云袖接过药膏,眼眶有些发热:“唉,也就是你师父,多少年了,还记得我的旧伤。”
两人一直这么站着说话也不好,李承曜便请他们进去叙话。
如意抬手朝自己脸上打了一下,跪下道:“殿下恕罪,奴才差点儿耽误正事儿,皇上还有封信要奴才亲自交给殿下。”

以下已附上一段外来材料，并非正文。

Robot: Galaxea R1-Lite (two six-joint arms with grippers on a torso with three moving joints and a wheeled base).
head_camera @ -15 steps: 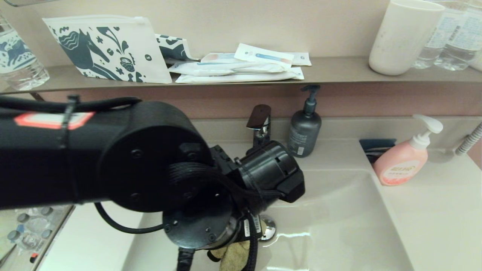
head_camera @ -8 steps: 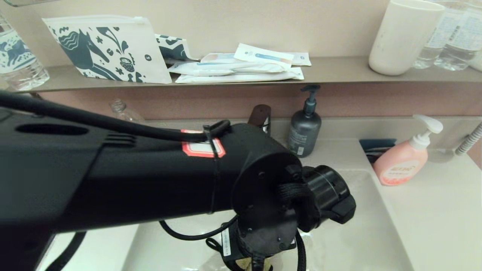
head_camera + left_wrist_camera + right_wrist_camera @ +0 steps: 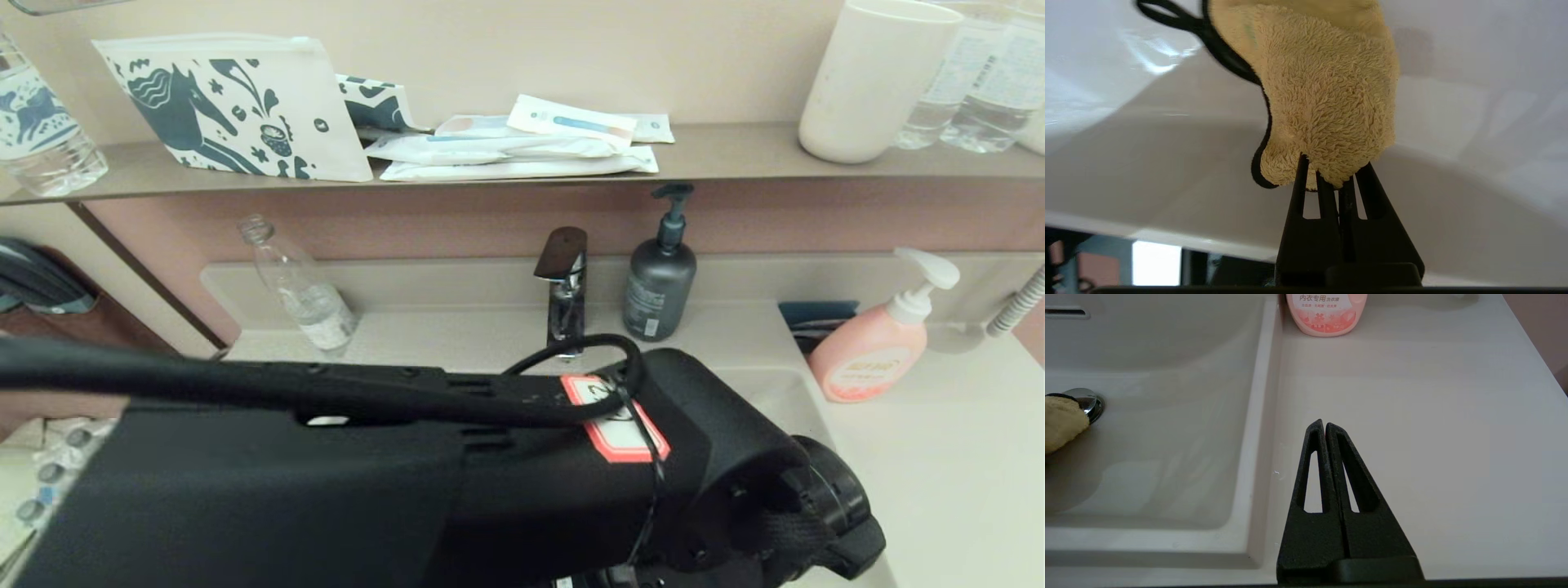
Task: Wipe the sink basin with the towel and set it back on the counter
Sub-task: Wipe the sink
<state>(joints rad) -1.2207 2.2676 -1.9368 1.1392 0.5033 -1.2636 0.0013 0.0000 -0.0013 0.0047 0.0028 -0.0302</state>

说着从怀中掏出一个锦缎包,锦缎包打开里面是个油布包,再打开才是厚厚一封信。
李承曜接过信,拆开火漆封印,将信纸展开敛神读信。
相较于刚才的圣旨,这封信才像一个父亲写给一个素未谋面儿子的家书。
里面述说了一个父亲想见儿子的迫切心情,也流露出对多年失散的愧疚与辗转难眠的思念。
字里行间不见帝王威仪,尽是舐犊情深。
毕竟从未谋面,要说对这位帝王父亲有什么感情那是骗人,但读着这封信,李承曜还是情不自禁湿了眼眶。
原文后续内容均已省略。